# Unsupervised Learning : Week3 : Learning the state-value function

I don’t understand how the value predicted by the first neural network(with guessed parameters) can be taken to be a proper output for a given state. I feel that its unreliable, and that we are using these predicted values to train another model in order to guess the optimal Q function, kinda confuses me. I want to get some ideas on why this approach makes sense.

y = R(s) + γ * max(Q(s’, a’))
And I can’t make sense of how the network gets the max(Q(s’,a’)) while trying to estimate Q(s,a)

1 Like

I’m with you, the details of this method are highly mysterious. I do not comprehend it well enough to answer questions on it.

I’ll check around for some other useful information links.

1 Like

The “magic” works because the optimazing the loss function to minimize the error (MSE). It is pure maths + the algorithm.

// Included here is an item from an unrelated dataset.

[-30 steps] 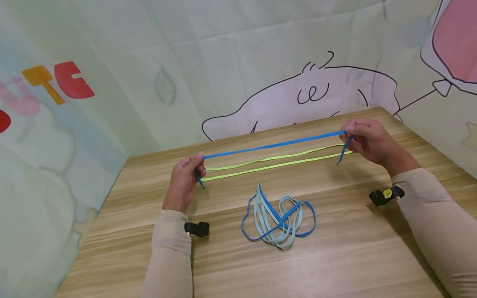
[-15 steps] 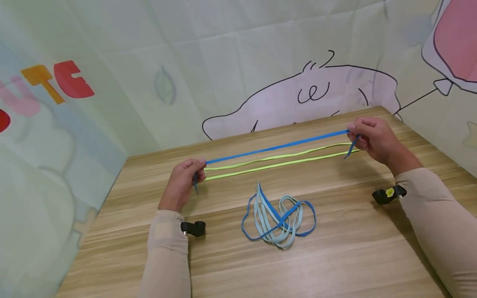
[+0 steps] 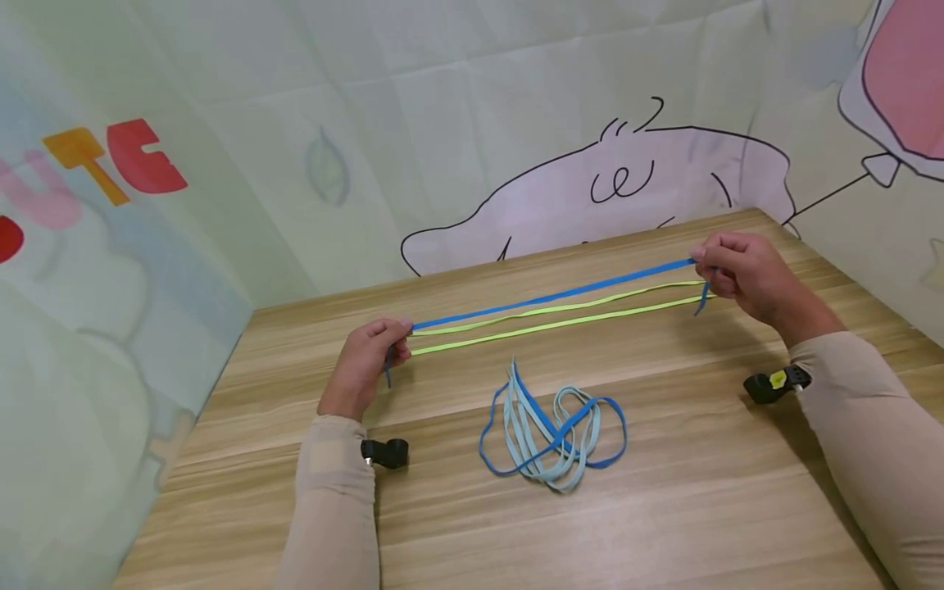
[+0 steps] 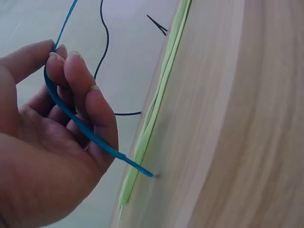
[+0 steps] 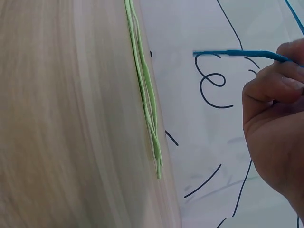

The first function is the loss function (compute_loss) where it is calculated the difference between:

- y_targets from Bellman ecuation
y_targets = rewards + (gamma * max_qsa * (1 - done_vals))

‘max_qsa’ is the max of the ‘q_target_values’ that come from ‘target_q_network’

and

- q_values from ‘q_network’

At the second function ‘agent_learn’ is applied the descent gradient (derivative of loss function) to minimize the cost.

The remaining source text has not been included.